Disparate privacy risks from medical AI

relAI is proud to announce an outstanding achievement – a first author publication of Moritz Knolle, one of relAI’s PhD students, in Nature journal.

Medical AI models are increasingly utilized in applications such as diagnosing and remotely treating patients. While these models have proven valuable to both practitioners and patients, concerns remain about the privacy of patients whose information is used to train these AI systems. This issue has been examined by relAI PhD student Moritz Knolle, in a study published this week in Nature. The analysis revealed privacy vulnerabilities in medical AI models, emphasizing the importance of reliable AI research in medicine and healthcare 🩺.

🔍 Check the summary below and the article to learn more about the study!.

Summary of the article

Individuals whose data are used to train medical AI models may be at risk of being identified in cyber-attacks, according to a Nature paper published this week. Underrepresented groups may face disproportionately higher risks of having their data compromised, the study indicates. The researchers find these individuals are not accounted for in current risk assessments and call for further mitigation and strict access control. 

Medical AI models may improve global health outcomes, especially in areas in which specialized expertise is not available. Yet, the sensitive data used to train these models may be exposed to privacy attacks. Membership inference attacks (MIAs) are used by attackers to determine whether an individual’s data were used to train a model. From these attacks, a patient’s medical data and private information can be determined. Previous research on data risk has been determined by whole datasets, and does not take an individual’s risk into account.

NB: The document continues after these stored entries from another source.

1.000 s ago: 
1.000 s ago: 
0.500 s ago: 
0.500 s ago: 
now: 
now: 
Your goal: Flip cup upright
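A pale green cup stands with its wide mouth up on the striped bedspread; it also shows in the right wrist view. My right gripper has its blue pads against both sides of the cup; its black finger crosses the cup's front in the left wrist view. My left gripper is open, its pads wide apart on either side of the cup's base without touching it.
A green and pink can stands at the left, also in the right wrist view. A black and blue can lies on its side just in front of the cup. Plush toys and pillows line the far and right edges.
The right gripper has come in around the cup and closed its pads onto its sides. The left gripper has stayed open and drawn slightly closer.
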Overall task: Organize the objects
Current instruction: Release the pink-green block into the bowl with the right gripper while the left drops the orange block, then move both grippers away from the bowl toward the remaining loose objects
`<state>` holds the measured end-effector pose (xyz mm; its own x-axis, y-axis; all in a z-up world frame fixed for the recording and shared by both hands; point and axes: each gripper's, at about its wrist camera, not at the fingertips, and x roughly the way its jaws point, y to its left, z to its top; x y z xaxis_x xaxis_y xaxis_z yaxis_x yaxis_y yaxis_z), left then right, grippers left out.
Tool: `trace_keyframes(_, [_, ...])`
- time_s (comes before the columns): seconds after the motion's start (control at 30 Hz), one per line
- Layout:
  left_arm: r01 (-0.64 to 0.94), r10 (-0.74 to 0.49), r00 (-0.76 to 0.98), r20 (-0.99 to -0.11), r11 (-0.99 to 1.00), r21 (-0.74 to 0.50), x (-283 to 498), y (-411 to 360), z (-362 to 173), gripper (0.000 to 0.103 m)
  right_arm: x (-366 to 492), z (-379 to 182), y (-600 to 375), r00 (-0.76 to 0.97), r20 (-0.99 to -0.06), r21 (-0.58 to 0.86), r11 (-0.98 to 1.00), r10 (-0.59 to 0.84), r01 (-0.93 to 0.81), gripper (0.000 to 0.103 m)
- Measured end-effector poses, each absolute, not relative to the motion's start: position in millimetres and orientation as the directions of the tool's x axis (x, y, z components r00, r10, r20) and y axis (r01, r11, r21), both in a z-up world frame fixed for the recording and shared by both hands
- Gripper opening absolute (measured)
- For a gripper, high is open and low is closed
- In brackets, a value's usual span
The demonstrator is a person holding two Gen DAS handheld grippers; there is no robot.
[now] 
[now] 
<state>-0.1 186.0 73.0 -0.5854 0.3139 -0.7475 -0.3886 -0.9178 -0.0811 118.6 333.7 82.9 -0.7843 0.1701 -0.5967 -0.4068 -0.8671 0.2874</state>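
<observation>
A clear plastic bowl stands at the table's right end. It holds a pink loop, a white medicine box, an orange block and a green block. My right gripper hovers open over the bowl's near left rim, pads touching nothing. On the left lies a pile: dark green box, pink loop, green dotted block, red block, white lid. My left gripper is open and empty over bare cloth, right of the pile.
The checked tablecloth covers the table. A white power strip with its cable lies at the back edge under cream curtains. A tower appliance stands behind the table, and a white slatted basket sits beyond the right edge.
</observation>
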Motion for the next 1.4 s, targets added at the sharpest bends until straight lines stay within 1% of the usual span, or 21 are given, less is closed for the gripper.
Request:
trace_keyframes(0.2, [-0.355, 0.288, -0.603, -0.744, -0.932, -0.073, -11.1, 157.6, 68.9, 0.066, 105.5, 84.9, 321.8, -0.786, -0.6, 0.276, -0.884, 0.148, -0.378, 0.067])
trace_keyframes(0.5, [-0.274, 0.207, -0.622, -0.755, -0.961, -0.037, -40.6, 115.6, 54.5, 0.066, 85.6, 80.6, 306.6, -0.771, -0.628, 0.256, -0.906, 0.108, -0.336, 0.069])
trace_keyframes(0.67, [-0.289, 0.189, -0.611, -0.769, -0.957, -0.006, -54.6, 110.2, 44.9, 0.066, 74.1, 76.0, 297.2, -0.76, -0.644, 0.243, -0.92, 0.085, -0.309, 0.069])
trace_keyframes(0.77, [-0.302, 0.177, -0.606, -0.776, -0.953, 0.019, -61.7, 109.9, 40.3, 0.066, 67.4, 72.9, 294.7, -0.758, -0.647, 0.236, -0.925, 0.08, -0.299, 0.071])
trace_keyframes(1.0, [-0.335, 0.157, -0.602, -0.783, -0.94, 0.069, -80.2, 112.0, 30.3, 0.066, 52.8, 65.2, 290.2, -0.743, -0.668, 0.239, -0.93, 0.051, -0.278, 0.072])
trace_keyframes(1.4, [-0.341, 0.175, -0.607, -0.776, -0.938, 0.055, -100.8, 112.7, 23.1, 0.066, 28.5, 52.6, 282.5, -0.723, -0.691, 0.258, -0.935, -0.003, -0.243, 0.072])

Moritz Knolle and colleagues conduct a privacy audit to focus on individual privacy risk, finding that medical AI models may pose a privacy risk to individual data contributors. Using seven large datasets made up of real-world clinical data, including medical images, electrocardiograms and electronic health records, the authors determine the most vulnerable among data-contributing patients. They find that at an individual level, those targeted by the MIAs were successfully done so with almost no error. At a group level, those identified as underrepresented in datasets include people with rare diseases, people from a minority racial group or, socioeconomic status, or those having the less-common gender. With more distinctive data that are encoded by AI models, these groups and individuals are found to be more vulnerable and disproportionately exposed to privacy attacks. The authors find the instances of successful MIAs attacks rise with model capacity and size. 

These findings show privacy attacks, such as MIA, are more effective at successfully targeting on an individual level than currently thought. The authors conclude that privacy risk assessment must now take individual risk into account, and vulnerable models be further protected."

👉 Link to article: https://www.nature.com/articles/s41586-026-10688-0

🎉 Congratulations to relAI PhD student Moritz Knolle, relAI Fellow Daniel Rückert, former relAI Fellow Georgios Kaissis, and co-authors for the fantastic work!